PMechDB: Curated Mechanistic Reaction Database

Updated 25 May 2026

PMechDB is a curated database that catalogs polar elementary-step reactions with explicit electron flow and atom mapping for precise mechanistic analysis.
It provides comprehensive annotations including mechanistic classes, SMILES representations, and detailed reaction conditions to support accurate ML model training.
The dataset’s expert curation and standardized JSON format enable reproducible research and effective integration into machine-learning pipelines for reaction prediction.

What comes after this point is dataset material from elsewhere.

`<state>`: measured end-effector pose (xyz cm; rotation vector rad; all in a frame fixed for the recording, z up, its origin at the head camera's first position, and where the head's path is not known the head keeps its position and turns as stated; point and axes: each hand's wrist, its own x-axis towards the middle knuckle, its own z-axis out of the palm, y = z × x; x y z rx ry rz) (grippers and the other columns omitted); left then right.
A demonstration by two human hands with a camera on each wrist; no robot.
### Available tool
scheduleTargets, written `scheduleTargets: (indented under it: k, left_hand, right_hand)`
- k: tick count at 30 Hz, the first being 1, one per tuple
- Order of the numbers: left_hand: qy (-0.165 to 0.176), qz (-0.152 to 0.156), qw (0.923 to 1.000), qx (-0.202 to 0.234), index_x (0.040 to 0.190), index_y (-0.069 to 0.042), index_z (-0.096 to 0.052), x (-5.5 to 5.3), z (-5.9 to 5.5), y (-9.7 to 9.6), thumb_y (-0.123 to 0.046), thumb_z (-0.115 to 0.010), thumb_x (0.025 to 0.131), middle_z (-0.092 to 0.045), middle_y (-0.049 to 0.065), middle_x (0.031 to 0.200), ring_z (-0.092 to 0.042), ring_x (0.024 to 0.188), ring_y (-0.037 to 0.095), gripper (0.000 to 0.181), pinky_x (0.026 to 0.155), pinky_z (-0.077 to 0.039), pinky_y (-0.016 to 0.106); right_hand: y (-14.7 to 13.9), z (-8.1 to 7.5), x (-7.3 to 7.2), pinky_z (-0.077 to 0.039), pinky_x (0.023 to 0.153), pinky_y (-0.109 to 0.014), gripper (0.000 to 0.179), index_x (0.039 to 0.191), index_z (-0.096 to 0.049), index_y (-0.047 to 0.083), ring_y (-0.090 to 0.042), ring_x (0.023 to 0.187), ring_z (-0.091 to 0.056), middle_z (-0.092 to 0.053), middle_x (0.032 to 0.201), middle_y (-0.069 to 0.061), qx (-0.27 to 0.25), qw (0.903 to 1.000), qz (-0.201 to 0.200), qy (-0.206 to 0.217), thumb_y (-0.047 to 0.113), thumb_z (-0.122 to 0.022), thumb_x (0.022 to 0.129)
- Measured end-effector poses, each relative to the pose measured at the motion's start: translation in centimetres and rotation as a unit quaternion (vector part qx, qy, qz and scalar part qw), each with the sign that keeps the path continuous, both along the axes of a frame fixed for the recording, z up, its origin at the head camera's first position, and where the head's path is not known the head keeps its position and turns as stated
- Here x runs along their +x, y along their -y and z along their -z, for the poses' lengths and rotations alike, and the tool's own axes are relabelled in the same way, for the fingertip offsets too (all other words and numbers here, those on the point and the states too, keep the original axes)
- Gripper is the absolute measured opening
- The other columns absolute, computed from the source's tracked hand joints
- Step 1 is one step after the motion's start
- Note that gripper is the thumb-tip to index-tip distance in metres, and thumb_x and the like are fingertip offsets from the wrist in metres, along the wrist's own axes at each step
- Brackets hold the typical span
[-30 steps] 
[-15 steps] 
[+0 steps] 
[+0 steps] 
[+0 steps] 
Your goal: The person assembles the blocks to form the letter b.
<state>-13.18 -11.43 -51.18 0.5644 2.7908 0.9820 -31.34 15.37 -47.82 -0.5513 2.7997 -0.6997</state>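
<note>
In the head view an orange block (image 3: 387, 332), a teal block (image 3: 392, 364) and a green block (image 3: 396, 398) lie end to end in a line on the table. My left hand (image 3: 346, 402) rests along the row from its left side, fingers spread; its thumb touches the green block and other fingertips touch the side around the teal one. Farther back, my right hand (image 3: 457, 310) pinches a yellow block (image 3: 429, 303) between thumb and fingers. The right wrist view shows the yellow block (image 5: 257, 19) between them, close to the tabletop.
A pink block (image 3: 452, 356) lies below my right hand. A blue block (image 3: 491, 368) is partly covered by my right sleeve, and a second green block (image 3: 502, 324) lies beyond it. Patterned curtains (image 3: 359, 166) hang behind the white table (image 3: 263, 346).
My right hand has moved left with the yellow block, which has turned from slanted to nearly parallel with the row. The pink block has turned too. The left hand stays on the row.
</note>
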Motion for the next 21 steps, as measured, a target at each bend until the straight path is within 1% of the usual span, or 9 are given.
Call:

PMechDB is a publicly available, manually curated database of polar elementary-step reactions, expressly constructed for mechanistic ("arrow-pushing") machine-learning applications in organic chemistry. Unlike datasets that encode only overall reactant-to-product transformations (e.g., the USPTO dataset), PMechDB represents each reaction as a discrete mechanistic step, capturing the explicit electron flow through curly-arrow notation, atom mapping, and detailed mechanistic annotations. It underpins recent advances in interpretable reaction prediction and benchmarking of both deep learning and interatomic potential methodologies for small-molecule reactivity (Miller et al., 22 Apr 2025, Varga-Umbrich et al., 13 May 2026).

1. Definition, Scope, and Design Principles

PMechDB catalogs polar elementary-step reactions limited to processes formally describable as paired-electron (two-electron) events. Reactions covered include proton transfers, nucleophilic additions (e.g., 1,2-addition to carbonyls), eliminations (E1, E2), nucleophilic substitutions (SN1, SN2), heteroatom/group transfers, and rearrangements via polar intermediates. Each entry is explicitly classified by mechanistic class (e.g., "proton_transfer", "nucleophile_attack") and roles of molecular participants (acid, base, nucleophile, electrophile, leaving group).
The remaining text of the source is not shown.